The National Institute of Water & Atmospheric Research (NIWA) and IBM have announced a multi-million dollar partnership where NIWA will purchase one of the world’s most powerful supercomputers for use in environmental forecasting.
NIWA Chief Executive John Morgan says that the new IBM Power 575 supercomputer and its supporting infrastructure will cost NZ$12.7 million and is one of the most significant single investments in science in New Zealand. NIWA’s new supercomputer will be the most powerful climate research supercomputer in the Southern Hemisphere.
The IBM p575/p6 supercomputer is configured with 56 Power 6, 32 way 4.7 GHz nodes for a total of 1792 processors, and 3.6 Terabytes of memory. Additional 52 Power 6, 32 way 4.7 GHz nodes for a total of 3456 processors, and 6.9 Terabytes of memory is planned for 2011/2012.
By the end of the 2012 NIWA plans to have a total of 1.4 petabytes (i.e. 1,400,000 Gigabytes) storage available for this computer.
“We have no doubt it will provide benefits for all New Zealanders, as accurate environmental forecasting is essential for the future growth of New Zealand’s most important industries,” he says.

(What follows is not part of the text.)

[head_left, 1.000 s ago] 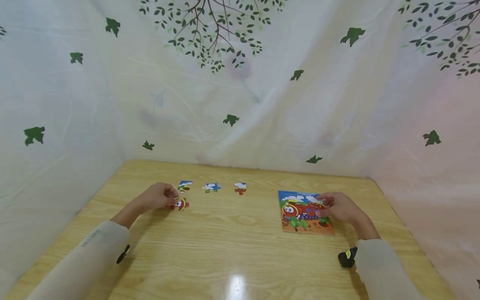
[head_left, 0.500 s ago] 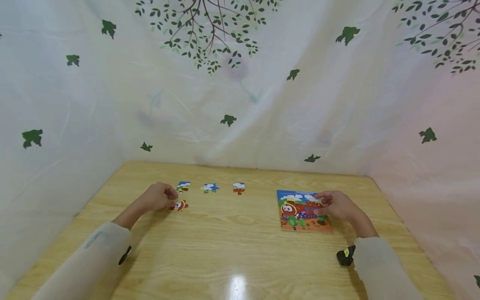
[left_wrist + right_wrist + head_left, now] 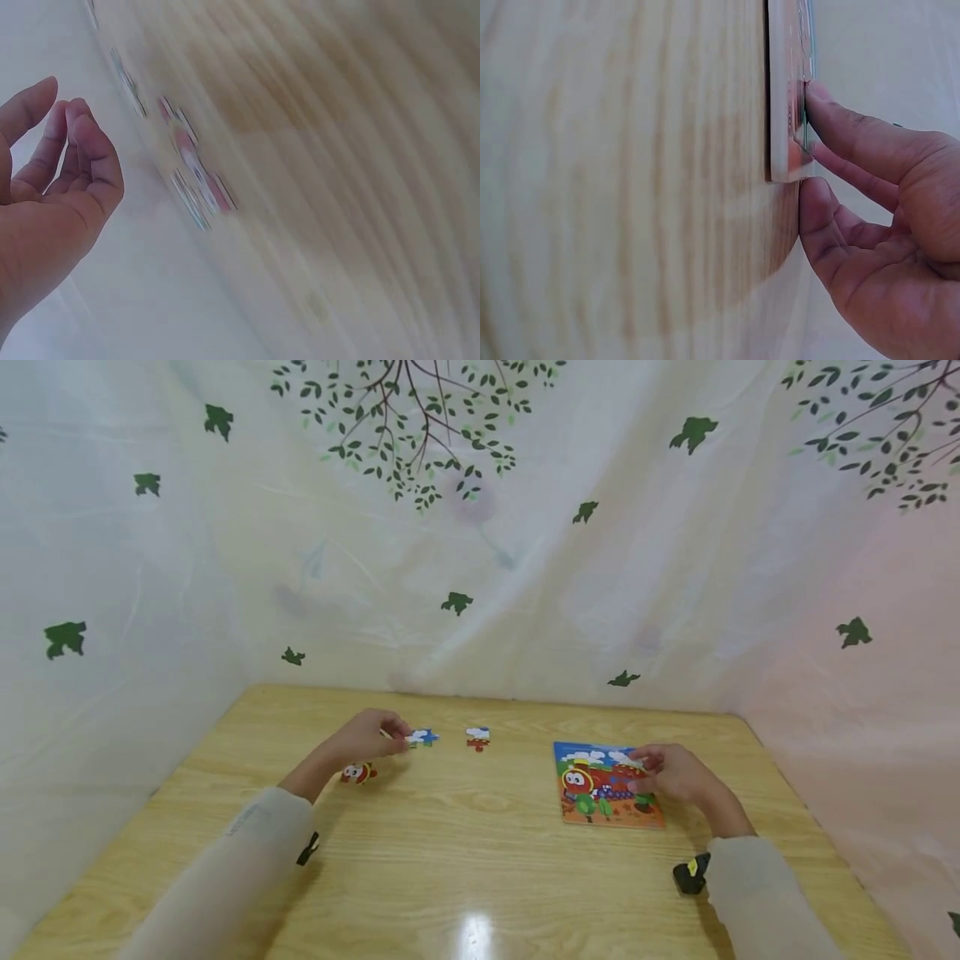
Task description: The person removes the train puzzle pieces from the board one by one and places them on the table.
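In the head view my left hand [image 3: 371,735] hovers over the left of the table, fingertips right at a blue-and-white jigsaw piece [image 3: 423,737]. The left wrist view shows this hand's fingers [image 3: 94,146] loosely bent, with nothing between them and the thumb. A red jigsaw piece with a face [image 3: 357,772] lies beneath that forearm. Further right lies a red, white and blue jigsaw piece [image 3: 477,738]. My right hand [image 3: 675,772] holds the right edge of a jigsaw puzzle with a red train picture [image 3: 592,793], its thumb on the picture and other fingertips by the edge.
The pieces and puzzle lie on a light wooden table [image 3: 450,852]. Behind it and along both sides hangs a pale curtain [image 3: 360,585] with green leaf prints. A black wrist camera [image 3: 690,874] sits by the right cuff.
My left hand has moved right, away from the red face piece to the blue-and-white piece, and now hides the leftmost piece. The right hand stays on the puzzle.
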Demonstrator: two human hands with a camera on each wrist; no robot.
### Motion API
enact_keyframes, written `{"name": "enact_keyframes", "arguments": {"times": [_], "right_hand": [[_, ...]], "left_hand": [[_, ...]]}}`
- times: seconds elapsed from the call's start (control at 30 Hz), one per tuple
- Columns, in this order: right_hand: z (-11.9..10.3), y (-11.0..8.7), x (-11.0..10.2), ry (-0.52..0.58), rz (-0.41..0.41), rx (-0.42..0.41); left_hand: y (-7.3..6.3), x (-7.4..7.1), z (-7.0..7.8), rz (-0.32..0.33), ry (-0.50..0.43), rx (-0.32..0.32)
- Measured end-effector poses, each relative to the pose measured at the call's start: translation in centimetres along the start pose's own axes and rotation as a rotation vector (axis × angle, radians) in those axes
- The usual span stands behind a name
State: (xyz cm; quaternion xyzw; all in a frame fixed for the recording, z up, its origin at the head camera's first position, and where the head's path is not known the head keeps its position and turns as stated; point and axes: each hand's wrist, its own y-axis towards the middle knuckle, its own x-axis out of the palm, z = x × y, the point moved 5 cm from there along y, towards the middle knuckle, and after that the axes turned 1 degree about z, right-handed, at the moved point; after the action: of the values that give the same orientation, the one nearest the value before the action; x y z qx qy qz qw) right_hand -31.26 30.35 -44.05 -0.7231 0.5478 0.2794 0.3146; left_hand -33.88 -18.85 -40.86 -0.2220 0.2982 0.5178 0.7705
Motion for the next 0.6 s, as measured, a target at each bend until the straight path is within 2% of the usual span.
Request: {"name": "enact_keyframes", "arguments": {"times": [0.13, 0.33, 0.43, 0.6], "right_hand": [[0.1, 0.0, 0.1, -0.007, -0.001, 0.011], [0.1, -0.1, 0.1, -0.017, 0.006, 0.0], [0.0, -0.1, 0.2, -0.011, 0.004, -0.006], [-0.2, -0.1, 0.1, -0.009, 0.008, -0.004]], "left_hand": [[1.7, 2.3, 2.1, -0.02, -0.004, 0.05], [4.1, 5.7, 4.9, -0.043, -0.067, 0.082], [4.8, 7.3, 6.4, -0.064, -0.094, 0.107], [5.7, 10.5, 8.4, -0.123, -0.129, 0.108]]}}
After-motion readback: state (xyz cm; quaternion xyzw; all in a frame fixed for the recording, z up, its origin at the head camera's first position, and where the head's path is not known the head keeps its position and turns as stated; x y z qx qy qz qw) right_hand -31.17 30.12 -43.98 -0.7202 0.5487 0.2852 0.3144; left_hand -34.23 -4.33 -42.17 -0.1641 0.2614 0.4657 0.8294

“Industries that are climate-sensitive - such as the energy sector, farming, horticulture and tourism - will benefit directly from NIWA’s ability to make more accurate and more specific forecasts. The new supercomputer will also allow NIWA to improve early warnings of the effects of severe events, such as flooding and storm surges.”
IBM New Zealand’s Managing Director Jennifer Moxon says, “The IBM supercomputer will enable NIWA’s environmental forecasting models and will help New Zealanders make smarter decisions about how best to protect themselves and their families, properties and businesses from flooding and other hazards caused by severe weather-related events.”
The new supercomputer has one hundred times the computational power of NIWA’s current supercomputer and five hundred times the storage.
It will be used to simulate New Zealand’s past, present and future climate. On the present supercomputer, only a few decades can be simulated, but the new computer will enable complex simulations that describe hundreds of years of New Zealand's climate. The new models can account for the effects that land, ocean and atmospheric interactions, and human activities, will have on our future climate.
“NIWA plans to undertake complex and innovative research using this highly scalable IBM supercomputer. New Zealand's future competitiveness and economic growth depends on this ability to innovate, and high performance computing drives more innovation than any other technology," says Moxon.
Hazards forecasting models that took 80 minutes to complete on 40 percent of the previous supercomputer will now take 8 minutes on about 4 percent of the new system – allowing more complex and comprehensive forecasting models to be developed.
These capabilities will have a significant impact. For example, flooding remains New Zealand’s most costly year-on-year physical hazard. Claims from damage caused by weather events in July and August last year are estimated at $68 million, according to the Insurance Council of New Zealand, and the 2004 Central North Island floods alone resulted in insurance claims of more than $400 million.
Given the high costs associated with flood damage, the ability to improve flood forecast lead times is expected to deliver significant economic benefit to New Zealand, Mr Morgan says. “The United Kingdom Met Office estimated the benefit to cost ratio of their similar supercomputer was nine times that of the total cost of ownership, based solely on its capability to improve flood forecast lead times.”
The supercomputer will also provide more computational power for NIWA’s world-class environmental forecasting system EcoConnect. EcoConnect provides forecasts of climate and weather-related information that are used by regional councils, energy companies, port companies, and other customers to mitigate hazards to their activities.
The supercomputer will be available to scientists throughout New Zealand through the Kiwi Advanced Research and Education Network (KAREN).
The supercomputer is similar to those used at major global environmental forecasting and research centres, such as the European Centre for Medium-Range Weather Forecasts (ECMWF), the US National Oceanic and Atmospheric Administration (NOAA), the US National Center for Atmospheric Research (NCAR), and the UK Met Office, and will underpin research collaborations with such international centres.